The Twins have come to terms with their first-round selection, No. 4 overall pick Kohl Stewart.
By TYLER MASONFS North
MINNEAPOLIS -- As Kohl Stewart toured the
Minnesota Twins' clubhouse not long after the team's first-round pick officially signed his contract Wednesday, he met with Twins skipper Ron Gardenhire in the manager's office.
Gardenhire played his college baseball at the University of Texas and had a few words to say to Stewart, who had a scholarship to play football at rival Texas A&M.
"I know all about his football stuff, so I was giving him grief about that," Gardenhire said. "I told him congratulations on signing and congratulations on not going to Texas A&M."
Indeed, Stewart put football in his rear-view mirror as he officially became a professional baseball player Wednesday. Twins general manager Terry Ryan said Stewart signed for right around the slot value of the No. 4 pick, which is $4,544,400.
Minnesota took Stewart with the fourth overall pick in this month's Major League Baseball Draft. A right-handed pitcher from St. Piux X (Texas) High School, Stewart was the first prep player taken in the draft. He was 5-1 with a 0.18 ERA in 40 innings this season, adding 59 strikeouts and 16 walks.
After Stewart put pen to paper to sign his contract, he was given Twins gear and took the field to join the team for warmups. Finally, his dream of being a big league baseball player felt real.
"There's a lot of pride that comes with wearing that uniform," Stewart said. "Obviously my dream is to play in the big leagues. Hopefully one day that becomes true. Terry and everybody in the front office will know when that's the right time."
Joining Stewart at Target Field on Wednesday was the Twins' fourth-round pick, Stephen Gonsalves, a left-handed pitcher out of Cathedral Catholic High School in the San Diego suburb of San Marcos. Gonsalves was signed for slightly above the slot value of $468,200 as Minnesota inked him for $700,000.
Stewart and Gonsalves actually formed a bit of a friendship prior to both players getting drafted by the Twins. They took part in the All-American game in San Diego and both participated in the Perfect Game tournament in Minneapolis last year.
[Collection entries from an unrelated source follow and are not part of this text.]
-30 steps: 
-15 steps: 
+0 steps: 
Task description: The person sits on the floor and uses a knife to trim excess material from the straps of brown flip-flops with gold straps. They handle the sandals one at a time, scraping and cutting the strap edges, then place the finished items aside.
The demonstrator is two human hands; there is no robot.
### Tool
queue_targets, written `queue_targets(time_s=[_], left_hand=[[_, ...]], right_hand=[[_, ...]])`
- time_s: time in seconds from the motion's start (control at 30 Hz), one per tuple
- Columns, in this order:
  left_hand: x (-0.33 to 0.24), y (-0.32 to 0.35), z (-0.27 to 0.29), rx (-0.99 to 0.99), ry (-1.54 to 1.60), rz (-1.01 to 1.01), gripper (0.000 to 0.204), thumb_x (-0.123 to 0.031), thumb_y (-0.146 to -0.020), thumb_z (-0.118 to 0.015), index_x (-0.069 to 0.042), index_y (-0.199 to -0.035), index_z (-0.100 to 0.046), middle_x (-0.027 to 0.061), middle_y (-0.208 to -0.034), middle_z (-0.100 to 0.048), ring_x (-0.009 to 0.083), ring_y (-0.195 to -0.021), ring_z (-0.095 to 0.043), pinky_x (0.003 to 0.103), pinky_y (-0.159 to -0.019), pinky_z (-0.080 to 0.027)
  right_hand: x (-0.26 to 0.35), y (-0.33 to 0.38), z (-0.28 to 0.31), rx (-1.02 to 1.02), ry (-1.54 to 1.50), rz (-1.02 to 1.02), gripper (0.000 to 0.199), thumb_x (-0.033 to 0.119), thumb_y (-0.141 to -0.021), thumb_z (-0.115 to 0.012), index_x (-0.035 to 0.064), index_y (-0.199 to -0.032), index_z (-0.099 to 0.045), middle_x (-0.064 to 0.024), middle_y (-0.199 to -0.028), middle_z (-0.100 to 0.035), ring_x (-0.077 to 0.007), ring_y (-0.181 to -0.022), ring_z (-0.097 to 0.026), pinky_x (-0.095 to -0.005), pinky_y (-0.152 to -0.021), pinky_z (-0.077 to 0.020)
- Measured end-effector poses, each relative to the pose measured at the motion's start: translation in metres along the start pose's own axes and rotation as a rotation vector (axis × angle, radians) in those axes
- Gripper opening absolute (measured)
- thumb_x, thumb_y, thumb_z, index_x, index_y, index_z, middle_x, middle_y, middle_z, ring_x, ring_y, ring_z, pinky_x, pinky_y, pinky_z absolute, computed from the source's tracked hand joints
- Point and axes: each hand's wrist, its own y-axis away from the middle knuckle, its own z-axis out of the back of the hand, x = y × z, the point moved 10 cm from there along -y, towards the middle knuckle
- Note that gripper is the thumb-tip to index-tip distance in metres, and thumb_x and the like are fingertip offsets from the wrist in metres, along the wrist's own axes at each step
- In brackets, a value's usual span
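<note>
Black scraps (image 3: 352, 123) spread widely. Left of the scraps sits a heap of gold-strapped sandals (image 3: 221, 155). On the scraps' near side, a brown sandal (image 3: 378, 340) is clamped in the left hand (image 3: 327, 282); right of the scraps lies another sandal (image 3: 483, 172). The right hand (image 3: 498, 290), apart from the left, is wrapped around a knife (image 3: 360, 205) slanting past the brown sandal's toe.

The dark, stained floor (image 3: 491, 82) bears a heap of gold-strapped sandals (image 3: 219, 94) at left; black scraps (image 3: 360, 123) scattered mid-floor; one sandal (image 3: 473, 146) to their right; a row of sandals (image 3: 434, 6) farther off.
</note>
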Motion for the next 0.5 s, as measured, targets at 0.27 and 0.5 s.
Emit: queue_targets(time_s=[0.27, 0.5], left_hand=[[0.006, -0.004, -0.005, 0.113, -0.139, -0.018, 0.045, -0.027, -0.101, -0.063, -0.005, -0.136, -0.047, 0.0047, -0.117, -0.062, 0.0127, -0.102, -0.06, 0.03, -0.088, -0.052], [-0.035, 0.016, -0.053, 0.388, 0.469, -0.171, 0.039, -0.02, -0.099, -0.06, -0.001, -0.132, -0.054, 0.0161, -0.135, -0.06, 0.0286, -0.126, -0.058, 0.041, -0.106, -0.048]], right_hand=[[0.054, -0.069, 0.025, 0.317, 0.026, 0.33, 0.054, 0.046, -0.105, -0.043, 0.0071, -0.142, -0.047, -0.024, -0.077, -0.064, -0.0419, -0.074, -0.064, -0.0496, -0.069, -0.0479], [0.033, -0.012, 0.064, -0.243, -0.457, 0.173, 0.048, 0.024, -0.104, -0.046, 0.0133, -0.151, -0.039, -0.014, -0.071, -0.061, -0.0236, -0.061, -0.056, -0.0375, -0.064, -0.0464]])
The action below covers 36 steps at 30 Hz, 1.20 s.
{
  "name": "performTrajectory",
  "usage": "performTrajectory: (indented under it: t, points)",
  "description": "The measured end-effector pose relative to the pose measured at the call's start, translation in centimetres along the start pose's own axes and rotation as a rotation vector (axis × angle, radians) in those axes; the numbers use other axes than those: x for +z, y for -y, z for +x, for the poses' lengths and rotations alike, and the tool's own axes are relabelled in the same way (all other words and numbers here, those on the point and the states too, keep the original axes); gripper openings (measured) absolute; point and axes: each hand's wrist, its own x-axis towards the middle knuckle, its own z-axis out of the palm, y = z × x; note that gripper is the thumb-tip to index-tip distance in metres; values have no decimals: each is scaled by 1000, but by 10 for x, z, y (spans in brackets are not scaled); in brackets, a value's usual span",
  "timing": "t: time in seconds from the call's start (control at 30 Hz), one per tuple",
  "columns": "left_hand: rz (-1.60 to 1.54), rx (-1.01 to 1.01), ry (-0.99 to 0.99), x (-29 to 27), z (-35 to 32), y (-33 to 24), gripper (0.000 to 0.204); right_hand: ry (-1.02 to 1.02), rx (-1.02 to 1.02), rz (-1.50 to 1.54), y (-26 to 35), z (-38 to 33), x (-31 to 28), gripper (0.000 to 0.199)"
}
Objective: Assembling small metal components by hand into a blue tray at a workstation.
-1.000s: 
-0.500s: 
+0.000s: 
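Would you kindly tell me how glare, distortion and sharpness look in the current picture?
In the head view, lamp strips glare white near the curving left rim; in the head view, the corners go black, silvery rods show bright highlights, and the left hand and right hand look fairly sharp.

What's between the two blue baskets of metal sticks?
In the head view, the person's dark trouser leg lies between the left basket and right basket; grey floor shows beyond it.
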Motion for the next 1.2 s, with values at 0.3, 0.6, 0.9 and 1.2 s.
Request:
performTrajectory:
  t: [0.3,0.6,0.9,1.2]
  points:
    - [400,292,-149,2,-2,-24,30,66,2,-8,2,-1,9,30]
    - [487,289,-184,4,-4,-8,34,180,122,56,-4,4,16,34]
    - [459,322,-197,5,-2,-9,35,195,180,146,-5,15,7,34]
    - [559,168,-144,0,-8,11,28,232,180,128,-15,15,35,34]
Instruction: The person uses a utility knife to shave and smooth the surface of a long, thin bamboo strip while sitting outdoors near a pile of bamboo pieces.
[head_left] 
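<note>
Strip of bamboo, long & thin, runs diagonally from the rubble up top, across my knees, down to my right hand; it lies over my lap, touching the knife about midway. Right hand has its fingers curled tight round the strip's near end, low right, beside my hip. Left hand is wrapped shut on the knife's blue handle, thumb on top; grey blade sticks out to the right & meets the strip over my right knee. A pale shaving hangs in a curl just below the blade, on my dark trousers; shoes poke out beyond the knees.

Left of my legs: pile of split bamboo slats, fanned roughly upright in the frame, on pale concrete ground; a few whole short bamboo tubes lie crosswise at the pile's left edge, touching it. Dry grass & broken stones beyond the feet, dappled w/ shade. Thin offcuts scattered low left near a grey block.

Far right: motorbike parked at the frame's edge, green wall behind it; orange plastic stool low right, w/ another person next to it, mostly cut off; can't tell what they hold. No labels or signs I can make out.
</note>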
As it turns out, the two pitchers will also be roommates when they arrive in Fort Myers to participate in the Gulf Coast League, their first exposure to professional baseball.
"It's a dream come true," Gonsalves said. "It's just an amazing experience to be out here, be here with Kohl. We were able to meet each other down in San Diego, hung out during the All-American game and became friends there. Now we're able to continue the journey together."
Stewart knew he had a choice to make between baseball and football. He was a star quarterback in the football-crazed state of Texas and had a chance to learn from Heisman Trophy winner Johnny Manziel at Texas A&M.
But when Minnesota took him with the fourth overall pick, it was too good an opportunity to pass up. Stewart called Aggies coach Kevin Sumlin a few days after the draft to inform him that he indeed would be following his first love of baseball and hang up his football pads.
"Kevin Sumlin's an unbelievable person and wanted what's best for me," Stewart said. "It wasn't hard to pick up the phone and call him and let him know what was going on. He's just like a father figure to me."
As with any draft pick, it will be several years before Stewart and Gonsalves reach the majors -- if they do at all. For now, they'll be getting their feet wet in the Gulf Coast League before advancing through the Twins' minor league system.
"They'll pretty much dictate their future and where they ultimately finish the season," Ryan said. "But as you know, they're both high school pitchers, and the right place to start is Fort Myers and see how they adjust to the pro life and all that good stuff."
Minnesota also announced it has signed 21 additional draft picks aside from Stewart and Gonsalves, including five other draftees from the first 10 rounds. That includes third-rounder Stuart Turner, a catcher from Ole Miss.
Also of note among the 23 players the Twins signed is 30th round pick Tanner Vavra, whose father, Joe, is Minnesota's third base coach.
Twenty-one of the Twins' first 25 picks have now signed, with the exception of second-round pick Ryan Eades out of LSU; fifth-round pick Aaron Slegers, a right-hander from Indiana University; eighth-round pick Dustin DeMuth of Indiana; and 16th-round pick Brandon Bixler from Florida Gulf Coast University.